All of the data that follows is to be printed exactly, without pictures.

- Provided data -
■ ■ ■ ■ ■
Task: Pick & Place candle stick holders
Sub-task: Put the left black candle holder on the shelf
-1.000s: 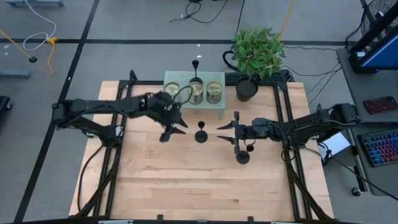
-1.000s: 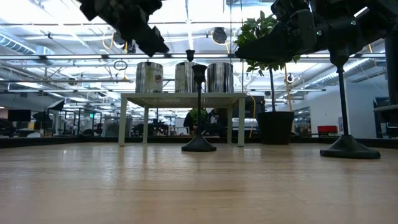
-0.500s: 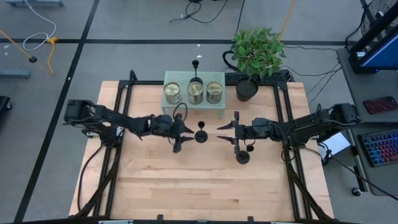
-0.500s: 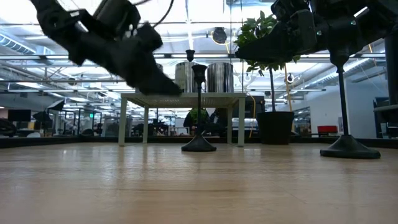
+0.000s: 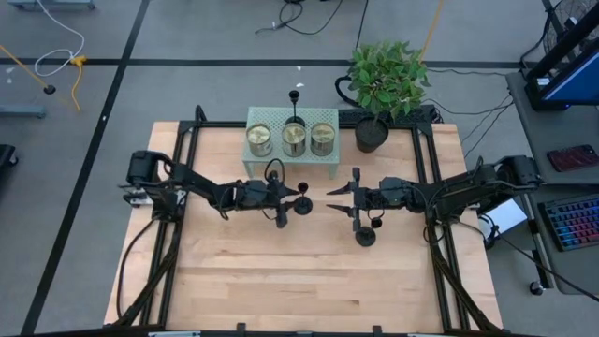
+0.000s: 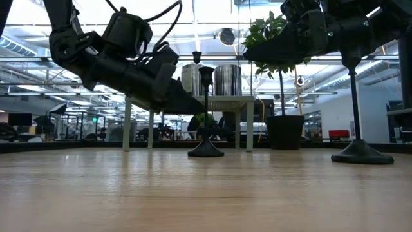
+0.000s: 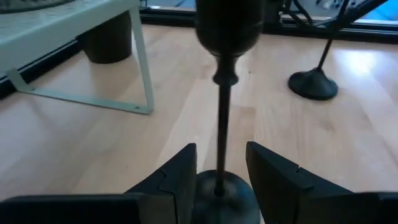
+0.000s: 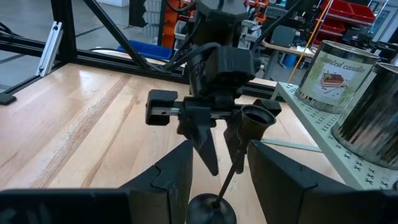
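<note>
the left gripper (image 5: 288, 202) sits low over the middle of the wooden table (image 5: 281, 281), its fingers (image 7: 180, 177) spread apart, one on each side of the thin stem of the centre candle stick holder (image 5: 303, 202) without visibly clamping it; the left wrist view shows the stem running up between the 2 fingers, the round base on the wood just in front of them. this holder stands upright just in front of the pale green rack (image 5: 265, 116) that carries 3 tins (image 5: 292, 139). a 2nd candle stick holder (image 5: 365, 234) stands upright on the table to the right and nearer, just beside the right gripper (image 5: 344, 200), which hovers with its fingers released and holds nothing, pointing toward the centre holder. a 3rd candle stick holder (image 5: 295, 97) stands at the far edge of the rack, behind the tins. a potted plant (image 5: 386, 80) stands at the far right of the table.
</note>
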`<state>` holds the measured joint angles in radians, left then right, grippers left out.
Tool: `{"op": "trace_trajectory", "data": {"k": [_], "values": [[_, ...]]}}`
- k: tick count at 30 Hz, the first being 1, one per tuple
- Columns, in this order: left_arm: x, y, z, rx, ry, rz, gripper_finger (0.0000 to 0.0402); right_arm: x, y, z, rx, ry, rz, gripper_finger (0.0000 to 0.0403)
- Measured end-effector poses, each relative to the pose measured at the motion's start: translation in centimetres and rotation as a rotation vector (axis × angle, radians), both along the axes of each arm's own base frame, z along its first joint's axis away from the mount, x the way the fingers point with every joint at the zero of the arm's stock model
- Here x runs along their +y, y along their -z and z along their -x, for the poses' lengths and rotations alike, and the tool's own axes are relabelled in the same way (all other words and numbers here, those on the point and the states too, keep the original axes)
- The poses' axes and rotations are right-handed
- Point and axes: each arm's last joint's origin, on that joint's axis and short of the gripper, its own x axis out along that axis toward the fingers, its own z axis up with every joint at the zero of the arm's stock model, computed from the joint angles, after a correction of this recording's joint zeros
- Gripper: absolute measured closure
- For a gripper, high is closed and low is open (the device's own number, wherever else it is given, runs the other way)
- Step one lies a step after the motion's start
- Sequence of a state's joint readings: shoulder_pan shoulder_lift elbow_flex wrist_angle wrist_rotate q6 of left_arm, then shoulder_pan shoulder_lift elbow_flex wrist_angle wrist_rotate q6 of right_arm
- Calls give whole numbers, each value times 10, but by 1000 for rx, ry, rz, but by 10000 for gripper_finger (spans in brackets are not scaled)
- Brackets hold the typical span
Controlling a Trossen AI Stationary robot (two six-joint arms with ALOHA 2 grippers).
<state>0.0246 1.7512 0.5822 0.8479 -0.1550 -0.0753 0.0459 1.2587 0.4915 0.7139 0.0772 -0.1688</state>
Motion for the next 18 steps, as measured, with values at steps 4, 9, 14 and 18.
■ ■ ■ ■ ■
- Task solution -
Task: Pick & Place candle stick holders
Sub-task: Put the left black candle holder on the shelf
-1.000s: 
-1.000s: 
-0.500s: 
-0.500s: 
+0.000s: 
+0.000s: 
+0.000s: 
+0.000s: 
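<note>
the left gripper (image 5: 288, 202) sits low over the middle of the wooden table (image 5: 281, 281), its fingers (image 7: 180, 177) spread apart, one on each side of the thin stem of the centre candle stick holder (image 5: 303, 202) without visibly clamping it; the left wrist view shows the stem running up between the 2 fingers, the round base on the wood just in front of them. this holder stands upright just in front of the pale green rack (image 5: 265, 116) that carries 3 tins (image 5: 292, 139). a 2nd candle stick holder (image 5: 365, 234) stands upright on the table to the right and nearer, just beside the right gripper (image 5: 344, 200), which hovers with its fingers released and holds nothing, pointing toward the centre holder. a 3rd candle stick holder (image 5: 295, 97) stands at the far edge of the rack, behind the tins. a potted plant (image 5: 386, 80) stands at the far right of the table.
</note>
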`<state>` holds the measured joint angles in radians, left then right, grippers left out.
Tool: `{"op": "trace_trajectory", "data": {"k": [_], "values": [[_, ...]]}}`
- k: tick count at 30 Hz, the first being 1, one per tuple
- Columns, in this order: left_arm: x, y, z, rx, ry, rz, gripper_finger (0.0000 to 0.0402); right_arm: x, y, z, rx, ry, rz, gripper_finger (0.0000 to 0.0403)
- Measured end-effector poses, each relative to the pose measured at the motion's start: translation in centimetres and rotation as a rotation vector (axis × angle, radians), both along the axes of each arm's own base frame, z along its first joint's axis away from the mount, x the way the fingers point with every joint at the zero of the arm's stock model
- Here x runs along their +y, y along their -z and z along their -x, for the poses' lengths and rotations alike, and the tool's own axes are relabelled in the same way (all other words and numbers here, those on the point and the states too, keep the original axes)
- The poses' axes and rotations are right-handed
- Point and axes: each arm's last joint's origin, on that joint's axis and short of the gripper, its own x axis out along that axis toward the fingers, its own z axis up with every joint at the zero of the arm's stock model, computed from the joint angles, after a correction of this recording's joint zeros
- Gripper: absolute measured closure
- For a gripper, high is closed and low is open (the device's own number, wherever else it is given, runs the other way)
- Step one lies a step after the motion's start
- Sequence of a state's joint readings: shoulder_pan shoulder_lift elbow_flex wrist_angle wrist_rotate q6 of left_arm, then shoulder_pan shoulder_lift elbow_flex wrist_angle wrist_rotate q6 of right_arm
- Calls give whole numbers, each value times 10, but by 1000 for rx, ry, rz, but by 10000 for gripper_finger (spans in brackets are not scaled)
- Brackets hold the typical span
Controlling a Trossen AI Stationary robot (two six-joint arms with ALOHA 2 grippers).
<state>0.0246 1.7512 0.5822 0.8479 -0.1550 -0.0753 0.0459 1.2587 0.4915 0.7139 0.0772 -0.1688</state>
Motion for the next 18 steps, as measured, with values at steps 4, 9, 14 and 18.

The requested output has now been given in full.